# Task requirements
Give back all of the data exactly. Leave nothing out.

# Material supplied
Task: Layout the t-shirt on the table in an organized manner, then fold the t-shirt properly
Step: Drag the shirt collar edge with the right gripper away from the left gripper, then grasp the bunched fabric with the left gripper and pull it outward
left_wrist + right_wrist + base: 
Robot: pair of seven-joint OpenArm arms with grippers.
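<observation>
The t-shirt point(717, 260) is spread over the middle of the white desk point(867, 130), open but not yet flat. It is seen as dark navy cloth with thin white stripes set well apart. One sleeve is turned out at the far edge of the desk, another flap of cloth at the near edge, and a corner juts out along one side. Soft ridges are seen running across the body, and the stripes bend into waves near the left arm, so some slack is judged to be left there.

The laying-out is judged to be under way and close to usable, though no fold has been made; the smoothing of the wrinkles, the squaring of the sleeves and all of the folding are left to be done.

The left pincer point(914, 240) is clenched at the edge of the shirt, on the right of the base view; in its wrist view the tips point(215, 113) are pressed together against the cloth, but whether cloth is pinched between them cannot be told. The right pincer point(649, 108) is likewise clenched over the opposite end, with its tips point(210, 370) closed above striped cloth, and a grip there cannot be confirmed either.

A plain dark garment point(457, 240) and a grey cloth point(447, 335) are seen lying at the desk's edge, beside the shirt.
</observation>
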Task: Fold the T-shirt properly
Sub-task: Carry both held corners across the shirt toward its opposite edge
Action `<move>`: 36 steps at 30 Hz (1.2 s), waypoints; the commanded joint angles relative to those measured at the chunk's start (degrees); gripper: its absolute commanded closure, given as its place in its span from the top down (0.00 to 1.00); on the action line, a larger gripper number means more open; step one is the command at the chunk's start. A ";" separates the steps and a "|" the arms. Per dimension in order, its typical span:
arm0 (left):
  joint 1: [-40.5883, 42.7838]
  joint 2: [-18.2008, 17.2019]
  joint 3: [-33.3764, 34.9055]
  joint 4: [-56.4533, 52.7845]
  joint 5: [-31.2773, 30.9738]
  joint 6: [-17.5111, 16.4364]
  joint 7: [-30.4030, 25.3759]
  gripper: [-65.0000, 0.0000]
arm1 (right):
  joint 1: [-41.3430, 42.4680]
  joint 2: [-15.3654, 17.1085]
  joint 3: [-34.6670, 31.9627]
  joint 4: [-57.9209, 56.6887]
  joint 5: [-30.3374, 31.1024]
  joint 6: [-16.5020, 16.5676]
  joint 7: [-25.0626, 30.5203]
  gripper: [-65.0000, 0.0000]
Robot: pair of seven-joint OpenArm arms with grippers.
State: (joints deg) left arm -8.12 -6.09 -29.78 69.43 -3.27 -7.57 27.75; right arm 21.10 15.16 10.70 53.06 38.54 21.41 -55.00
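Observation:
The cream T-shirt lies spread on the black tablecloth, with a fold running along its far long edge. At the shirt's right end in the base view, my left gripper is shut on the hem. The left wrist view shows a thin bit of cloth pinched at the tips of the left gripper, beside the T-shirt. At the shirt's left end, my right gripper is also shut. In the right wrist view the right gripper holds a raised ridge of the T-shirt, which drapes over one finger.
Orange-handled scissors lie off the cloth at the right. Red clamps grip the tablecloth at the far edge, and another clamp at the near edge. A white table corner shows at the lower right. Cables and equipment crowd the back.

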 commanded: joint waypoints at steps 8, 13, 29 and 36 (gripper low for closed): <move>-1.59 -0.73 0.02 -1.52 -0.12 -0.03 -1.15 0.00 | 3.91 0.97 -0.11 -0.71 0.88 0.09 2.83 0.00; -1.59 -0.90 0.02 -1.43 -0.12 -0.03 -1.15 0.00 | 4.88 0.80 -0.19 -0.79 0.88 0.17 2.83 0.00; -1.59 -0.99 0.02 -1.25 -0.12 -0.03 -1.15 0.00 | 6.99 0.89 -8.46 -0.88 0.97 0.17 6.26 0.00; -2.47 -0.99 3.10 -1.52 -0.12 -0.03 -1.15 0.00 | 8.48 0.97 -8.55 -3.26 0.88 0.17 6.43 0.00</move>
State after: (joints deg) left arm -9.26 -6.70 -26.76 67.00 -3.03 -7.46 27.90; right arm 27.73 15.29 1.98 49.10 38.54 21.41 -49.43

# Your response
Task: Layout the t-shirt on the table in an organized manner, then fold the t-shirt properly
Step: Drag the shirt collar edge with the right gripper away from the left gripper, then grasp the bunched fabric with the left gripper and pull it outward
left_wrist + right_wrist + base: 
Robot: pair of seven-joint OpenArm arms with grippers.
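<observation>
The t-shirt point(717, 260) is spread over the middle of the white desk point(867, 130), open but not yet flat. It is seen as dark navy cloth with thin white stripes set well apart. One sleeve is turned out at the far edge of the desk, another flap of cloth at the near edge, and a corner juts out along one side. Soft ridges are seen running across the body, and the stripes bend into waves near the left arm, so some slack is judged to be left there.

The laying-out is judged to be under way and close to usable, though no fold has been made; the smoothing of the wrinkles, the squaring of the sleeves and all of the folding are left to be done.

The left pincer point(914, 240) is clenched at the edge of the shirt, on the right of the base view; in its wrist view the tips point(215, 113) are pressed together against the cloth, but whether cloth is pinched between them cannot be told. The right pincer point(649, 108) is likewise clenched over the opposite end, with its tips point(210, 370) closed above striped cloth, and a grip there cannot be confirmed either.

A plain dark garment point(457, 240) and a grey cloth point(447, 335) are seen lying at the desk's edge, beside the shirt.
</observation>
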Task: Fold the T-shirt properly
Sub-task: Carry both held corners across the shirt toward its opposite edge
Action `<move>`: 36 steps at 30 Hz (1.2 s), waypoints; the commanded joint angles relative to those measured at the chunk's start (degrees); gripper: its absolute commanded closure, given as its place in its span from the top down (0.00 to 1.00); on the action line, a larger gripper number means more open; step one is the command at the chunk's start. A ";" separates the steps and a "|" the arms. Per dimension in order, its typical span:
arm0 (left):
  joint 1: [-40.5883, 42.7838]
  joint 2: [-18.2008, 17.2019]
  joint 3: [-33.3764, 34.9055]
  joint 4: [-56.4533, 52.7845]
  joint 5: [-31.2773, 30.9738]
  joint 6: [-17.5111, 16.4364]
  joint 7: [-30.4030, 25.3759]
  gripper: [-65.0000, 0.0000]
arm1 (right):
  joint 1: [-41.3430, 42.4680]
  joint 2: [-15.3654, 17.1085]
  joint 3: [-34.6670, 31.9627]
  joint 4: [-57.9209, 56.6887]
  joint 5: [-30.3374, 31.1024]
  joint 6: [-16.5020, 16.5676]
  joint 7: [-25.0626, 30.5203]
  gripper: [-65.0000, 0.0000]
Robot: pair of seven-joint OpenArm arms with grippers.
State: (joints deg) left arm -8.12 -6.09 -29.78 69.43 -3.27 -7.57 27.75; right arm 21.10 15.16 10.70 53.06 38.54 21.41 -55.00
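Observation:
The cream T-shirt lies spread on the black tablecloth, with a fold running along its far long edge. At the shirt's right end in the base view, my left gripper is shut on the hem. The left wrist view shows a thin bit of cloth pinched at the tips of the left gripper, beside the T-shirt. At the shirt's left end, my right gripper is also shut. In the right wrist view the right gripper holds a raised ridge of the T-shirt, which drapes over one finger.
Orange-handled scissors lie off the cloth at the right. Red clamps grip the tablecloth at the far edge, and another clamp at the near edge. A white table corner shows at the lower right. Cables and equipment crowd the back.
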
 commanded: joint waypoints at steps 8, 13, 29 and 36 (gripper low for closed): <move>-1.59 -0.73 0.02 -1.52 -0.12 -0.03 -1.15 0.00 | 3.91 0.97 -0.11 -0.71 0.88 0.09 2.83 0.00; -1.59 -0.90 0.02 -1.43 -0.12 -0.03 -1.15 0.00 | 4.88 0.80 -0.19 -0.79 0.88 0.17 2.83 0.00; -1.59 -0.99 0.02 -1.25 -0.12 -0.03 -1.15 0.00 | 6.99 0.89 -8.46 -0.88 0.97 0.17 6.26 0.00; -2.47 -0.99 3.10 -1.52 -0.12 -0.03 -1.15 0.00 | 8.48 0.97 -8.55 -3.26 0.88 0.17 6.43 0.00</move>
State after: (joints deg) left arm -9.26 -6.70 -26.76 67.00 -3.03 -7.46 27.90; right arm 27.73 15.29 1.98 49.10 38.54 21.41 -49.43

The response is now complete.